There was a lot of material here. I focused on several specific ideas that will inform the projects I'm working on (a living gender and death suit, and some sort of bioluminescent jewelry/light fixture)
from Citizen Science:
forms that these projects could take; a call to action, a museum-like presentation, or a public connection (p.58)

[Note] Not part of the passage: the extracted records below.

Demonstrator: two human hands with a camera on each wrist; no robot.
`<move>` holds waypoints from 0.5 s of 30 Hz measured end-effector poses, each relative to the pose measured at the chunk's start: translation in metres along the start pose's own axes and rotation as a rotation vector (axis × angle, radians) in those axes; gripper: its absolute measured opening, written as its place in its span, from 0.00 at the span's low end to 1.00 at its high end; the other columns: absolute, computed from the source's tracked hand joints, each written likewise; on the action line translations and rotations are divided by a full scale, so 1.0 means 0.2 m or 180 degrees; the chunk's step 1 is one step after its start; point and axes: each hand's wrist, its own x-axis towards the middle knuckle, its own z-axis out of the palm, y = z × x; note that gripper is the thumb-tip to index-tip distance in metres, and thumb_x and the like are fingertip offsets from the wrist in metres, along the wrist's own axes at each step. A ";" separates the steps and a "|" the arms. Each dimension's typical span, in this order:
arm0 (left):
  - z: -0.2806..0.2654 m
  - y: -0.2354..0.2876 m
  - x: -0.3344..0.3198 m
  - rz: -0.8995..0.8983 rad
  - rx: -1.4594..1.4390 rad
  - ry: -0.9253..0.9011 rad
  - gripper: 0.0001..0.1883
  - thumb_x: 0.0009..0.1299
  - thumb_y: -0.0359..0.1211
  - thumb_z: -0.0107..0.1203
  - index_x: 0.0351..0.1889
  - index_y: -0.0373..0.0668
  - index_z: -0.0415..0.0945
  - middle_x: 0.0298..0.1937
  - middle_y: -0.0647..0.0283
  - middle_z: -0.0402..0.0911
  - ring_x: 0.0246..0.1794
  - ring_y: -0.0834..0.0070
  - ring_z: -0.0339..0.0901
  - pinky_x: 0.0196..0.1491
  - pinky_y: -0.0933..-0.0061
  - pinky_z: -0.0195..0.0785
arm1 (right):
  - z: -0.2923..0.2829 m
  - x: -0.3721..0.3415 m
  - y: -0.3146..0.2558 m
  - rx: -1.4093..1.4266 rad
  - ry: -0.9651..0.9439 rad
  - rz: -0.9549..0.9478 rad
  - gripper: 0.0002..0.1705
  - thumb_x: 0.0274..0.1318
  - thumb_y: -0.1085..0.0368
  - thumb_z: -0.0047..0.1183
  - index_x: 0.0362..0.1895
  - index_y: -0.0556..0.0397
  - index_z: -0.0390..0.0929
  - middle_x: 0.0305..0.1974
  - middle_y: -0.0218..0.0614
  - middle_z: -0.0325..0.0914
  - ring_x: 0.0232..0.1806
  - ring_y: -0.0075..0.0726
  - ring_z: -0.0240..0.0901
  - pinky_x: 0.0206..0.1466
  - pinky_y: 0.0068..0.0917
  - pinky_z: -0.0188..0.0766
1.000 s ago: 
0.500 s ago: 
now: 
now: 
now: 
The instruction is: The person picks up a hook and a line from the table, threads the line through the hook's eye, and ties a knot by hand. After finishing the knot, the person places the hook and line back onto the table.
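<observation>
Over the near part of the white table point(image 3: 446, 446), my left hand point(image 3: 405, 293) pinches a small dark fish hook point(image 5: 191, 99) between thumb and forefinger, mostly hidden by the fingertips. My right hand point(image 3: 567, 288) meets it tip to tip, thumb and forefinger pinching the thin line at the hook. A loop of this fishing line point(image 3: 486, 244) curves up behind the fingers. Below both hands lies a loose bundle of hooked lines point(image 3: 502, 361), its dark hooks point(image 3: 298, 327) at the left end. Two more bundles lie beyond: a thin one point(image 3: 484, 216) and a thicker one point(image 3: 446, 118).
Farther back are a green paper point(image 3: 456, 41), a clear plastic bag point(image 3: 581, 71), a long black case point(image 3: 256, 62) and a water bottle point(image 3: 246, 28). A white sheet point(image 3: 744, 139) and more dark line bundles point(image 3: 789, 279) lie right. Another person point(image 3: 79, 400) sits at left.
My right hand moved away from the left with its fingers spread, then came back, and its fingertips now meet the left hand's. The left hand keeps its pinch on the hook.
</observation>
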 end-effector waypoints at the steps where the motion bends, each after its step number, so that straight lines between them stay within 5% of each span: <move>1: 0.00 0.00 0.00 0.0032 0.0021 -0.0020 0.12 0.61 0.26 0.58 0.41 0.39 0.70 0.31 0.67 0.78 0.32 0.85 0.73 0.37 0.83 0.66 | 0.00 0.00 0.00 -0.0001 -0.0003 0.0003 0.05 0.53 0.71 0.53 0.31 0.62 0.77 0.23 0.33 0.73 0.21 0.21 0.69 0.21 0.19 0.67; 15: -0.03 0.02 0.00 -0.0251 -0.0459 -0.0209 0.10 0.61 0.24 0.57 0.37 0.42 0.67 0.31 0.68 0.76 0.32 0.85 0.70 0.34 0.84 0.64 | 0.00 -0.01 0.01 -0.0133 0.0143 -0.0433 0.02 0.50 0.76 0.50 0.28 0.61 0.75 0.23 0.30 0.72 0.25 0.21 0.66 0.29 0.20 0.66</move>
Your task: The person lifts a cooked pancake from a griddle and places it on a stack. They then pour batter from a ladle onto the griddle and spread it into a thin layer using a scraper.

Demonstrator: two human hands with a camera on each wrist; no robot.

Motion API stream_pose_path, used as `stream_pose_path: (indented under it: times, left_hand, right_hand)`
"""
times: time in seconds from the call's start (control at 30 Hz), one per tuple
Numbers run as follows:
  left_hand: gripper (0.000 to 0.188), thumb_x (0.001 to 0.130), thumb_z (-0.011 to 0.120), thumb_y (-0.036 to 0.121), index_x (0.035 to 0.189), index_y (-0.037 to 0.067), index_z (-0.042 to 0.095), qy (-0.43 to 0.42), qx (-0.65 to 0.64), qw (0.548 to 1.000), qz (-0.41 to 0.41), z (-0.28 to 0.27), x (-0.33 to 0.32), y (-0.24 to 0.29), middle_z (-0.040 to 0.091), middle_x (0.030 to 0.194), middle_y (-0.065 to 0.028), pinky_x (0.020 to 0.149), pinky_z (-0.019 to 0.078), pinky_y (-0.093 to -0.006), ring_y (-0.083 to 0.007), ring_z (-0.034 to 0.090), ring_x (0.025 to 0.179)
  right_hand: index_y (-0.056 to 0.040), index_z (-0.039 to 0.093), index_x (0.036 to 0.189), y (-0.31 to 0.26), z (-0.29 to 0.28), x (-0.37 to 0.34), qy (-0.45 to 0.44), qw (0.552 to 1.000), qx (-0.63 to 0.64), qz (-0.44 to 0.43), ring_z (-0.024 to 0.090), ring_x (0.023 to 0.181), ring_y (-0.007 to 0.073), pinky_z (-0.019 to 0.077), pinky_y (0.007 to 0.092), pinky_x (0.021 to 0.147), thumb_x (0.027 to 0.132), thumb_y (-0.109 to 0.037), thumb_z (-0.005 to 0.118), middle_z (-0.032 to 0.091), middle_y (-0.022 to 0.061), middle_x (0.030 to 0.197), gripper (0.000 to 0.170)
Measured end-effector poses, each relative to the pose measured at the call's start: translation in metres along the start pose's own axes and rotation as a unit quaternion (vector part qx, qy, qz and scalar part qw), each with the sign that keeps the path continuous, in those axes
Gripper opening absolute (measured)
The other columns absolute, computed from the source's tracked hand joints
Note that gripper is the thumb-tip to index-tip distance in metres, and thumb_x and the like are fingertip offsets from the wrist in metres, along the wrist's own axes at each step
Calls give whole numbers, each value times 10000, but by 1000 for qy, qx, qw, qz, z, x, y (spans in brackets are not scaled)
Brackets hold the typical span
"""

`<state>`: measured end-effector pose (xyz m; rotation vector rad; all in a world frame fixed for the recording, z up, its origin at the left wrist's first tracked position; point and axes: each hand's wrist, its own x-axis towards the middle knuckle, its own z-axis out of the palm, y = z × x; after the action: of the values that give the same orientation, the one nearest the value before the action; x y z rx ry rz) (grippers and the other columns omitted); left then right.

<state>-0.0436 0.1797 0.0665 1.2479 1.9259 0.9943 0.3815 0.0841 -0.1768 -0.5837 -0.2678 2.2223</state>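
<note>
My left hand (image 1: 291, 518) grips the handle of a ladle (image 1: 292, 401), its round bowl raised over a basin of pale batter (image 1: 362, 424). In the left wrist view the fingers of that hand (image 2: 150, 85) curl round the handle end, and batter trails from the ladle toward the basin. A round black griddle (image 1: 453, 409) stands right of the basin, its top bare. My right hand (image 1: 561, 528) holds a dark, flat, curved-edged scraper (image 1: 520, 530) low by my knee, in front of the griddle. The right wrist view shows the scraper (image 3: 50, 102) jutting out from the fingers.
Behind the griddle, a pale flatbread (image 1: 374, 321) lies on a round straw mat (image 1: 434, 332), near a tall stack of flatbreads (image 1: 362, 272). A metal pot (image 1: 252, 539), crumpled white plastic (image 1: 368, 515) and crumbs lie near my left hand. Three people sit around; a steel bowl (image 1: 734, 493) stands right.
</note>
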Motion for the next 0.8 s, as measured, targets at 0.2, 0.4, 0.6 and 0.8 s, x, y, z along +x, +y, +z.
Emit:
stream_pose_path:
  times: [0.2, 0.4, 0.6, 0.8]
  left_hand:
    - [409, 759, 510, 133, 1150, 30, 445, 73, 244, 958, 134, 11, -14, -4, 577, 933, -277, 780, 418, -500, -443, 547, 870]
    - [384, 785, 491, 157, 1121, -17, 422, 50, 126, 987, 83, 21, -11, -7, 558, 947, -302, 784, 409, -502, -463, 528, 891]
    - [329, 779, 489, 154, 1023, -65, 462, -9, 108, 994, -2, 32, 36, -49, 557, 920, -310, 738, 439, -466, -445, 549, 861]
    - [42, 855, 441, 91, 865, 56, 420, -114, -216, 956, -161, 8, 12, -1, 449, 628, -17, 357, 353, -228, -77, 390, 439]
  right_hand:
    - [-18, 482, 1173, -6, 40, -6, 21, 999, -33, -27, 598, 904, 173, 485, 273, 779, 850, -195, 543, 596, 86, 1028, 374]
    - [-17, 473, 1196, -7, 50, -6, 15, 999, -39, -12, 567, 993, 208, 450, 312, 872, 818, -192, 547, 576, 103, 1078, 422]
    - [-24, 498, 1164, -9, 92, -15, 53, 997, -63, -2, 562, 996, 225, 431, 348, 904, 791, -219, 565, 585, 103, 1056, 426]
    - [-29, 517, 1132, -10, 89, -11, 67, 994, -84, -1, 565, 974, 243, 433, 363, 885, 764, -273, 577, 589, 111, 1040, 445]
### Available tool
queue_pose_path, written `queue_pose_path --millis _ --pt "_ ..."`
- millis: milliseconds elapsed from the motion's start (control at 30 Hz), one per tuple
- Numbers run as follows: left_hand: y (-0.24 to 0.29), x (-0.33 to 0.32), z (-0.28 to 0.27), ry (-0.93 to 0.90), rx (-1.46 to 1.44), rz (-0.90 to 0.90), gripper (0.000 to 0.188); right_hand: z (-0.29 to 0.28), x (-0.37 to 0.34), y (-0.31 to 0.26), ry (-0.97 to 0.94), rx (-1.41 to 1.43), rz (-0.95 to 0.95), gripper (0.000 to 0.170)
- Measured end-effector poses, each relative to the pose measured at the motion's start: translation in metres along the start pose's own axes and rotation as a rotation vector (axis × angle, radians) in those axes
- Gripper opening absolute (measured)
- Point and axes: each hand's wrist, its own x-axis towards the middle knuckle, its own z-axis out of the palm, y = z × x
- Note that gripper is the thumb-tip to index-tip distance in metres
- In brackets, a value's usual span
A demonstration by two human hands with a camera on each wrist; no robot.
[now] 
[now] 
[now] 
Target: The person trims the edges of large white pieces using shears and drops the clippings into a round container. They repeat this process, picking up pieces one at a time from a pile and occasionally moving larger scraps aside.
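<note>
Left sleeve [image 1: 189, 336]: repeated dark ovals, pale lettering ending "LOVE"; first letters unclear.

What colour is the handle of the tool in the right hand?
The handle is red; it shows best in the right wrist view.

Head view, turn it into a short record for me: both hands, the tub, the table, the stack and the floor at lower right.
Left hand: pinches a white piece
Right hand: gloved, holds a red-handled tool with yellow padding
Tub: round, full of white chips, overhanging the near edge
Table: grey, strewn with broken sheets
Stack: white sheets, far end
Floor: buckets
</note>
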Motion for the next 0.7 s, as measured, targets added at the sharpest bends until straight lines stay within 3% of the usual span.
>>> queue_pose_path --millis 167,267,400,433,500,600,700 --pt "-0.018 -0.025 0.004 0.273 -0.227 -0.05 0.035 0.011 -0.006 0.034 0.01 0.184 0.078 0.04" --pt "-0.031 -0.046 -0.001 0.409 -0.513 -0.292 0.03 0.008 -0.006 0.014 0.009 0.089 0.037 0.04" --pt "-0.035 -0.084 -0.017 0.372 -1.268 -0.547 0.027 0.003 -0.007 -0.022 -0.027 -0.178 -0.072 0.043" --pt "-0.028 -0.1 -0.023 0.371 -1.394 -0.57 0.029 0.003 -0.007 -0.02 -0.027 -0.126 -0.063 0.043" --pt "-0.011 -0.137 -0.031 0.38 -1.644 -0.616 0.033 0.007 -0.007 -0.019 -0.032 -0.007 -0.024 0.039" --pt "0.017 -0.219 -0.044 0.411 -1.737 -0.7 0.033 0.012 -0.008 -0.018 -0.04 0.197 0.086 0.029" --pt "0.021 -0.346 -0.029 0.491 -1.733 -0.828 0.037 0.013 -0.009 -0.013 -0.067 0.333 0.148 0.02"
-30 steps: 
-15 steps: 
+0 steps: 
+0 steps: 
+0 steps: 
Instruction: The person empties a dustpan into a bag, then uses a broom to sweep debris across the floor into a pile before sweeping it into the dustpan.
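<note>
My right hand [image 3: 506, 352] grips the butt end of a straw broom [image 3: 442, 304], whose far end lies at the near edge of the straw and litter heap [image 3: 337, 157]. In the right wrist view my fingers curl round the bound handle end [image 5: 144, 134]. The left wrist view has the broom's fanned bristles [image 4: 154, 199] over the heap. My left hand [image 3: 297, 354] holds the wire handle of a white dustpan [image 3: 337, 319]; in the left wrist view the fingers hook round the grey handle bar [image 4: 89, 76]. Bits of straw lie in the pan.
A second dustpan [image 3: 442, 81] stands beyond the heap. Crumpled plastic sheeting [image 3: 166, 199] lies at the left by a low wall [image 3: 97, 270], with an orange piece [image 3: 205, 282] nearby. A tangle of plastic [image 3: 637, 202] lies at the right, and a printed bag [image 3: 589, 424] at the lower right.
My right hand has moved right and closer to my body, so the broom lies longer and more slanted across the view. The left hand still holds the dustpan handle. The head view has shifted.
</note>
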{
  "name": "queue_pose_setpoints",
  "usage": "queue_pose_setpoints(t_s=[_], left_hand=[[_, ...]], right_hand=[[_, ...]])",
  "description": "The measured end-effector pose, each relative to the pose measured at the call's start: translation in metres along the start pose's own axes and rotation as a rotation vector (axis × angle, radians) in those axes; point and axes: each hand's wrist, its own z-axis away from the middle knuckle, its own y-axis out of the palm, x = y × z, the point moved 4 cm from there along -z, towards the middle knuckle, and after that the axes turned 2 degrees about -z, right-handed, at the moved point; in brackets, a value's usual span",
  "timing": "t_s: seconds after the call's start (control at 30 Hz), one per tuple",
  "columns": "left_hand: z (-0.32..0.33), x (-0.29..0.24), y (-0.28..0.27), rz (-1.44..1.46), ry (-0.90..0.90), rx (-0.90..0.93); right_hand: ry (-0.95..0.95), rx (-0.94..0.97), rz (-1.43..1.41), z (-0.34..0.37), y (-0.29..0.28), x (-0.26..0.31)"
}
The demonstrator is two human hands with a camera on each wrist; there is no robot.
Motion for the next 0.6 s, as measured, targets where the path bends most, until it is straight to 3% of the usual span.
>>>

The question of the rigorous methodology of peer-review came up here also. Throughout this document, there was discussion of the inclusivity of the artists's experimentation, which broadens the field with non-experts and can infiltrate science with new ideas. In contrast, artists who subscribe to the rigors of scientific methodology may be more seamlessly integrated with the experts. I'm not sure how I stand on this: I find value in both camps. Naïveté, can be the source of spectacular solutions, integrity and quality are what validate the results. Since I'm so new at all this bio-talk, I will probably be in the backyard/junkyard, model-making mode (unless someone out there wants to jump in and help!)
Gilberto Esparza's Nomadic Plants (p. 82) for the idea of living symbiotically with the planet, And for the functionality/purpose of the object.
Oron Catts' Tissue Culture and Art Project (p. 102) and the victimless leather, a semi-living garment.
Dunne and Raby's "Design Fiction" and the digestive clothing.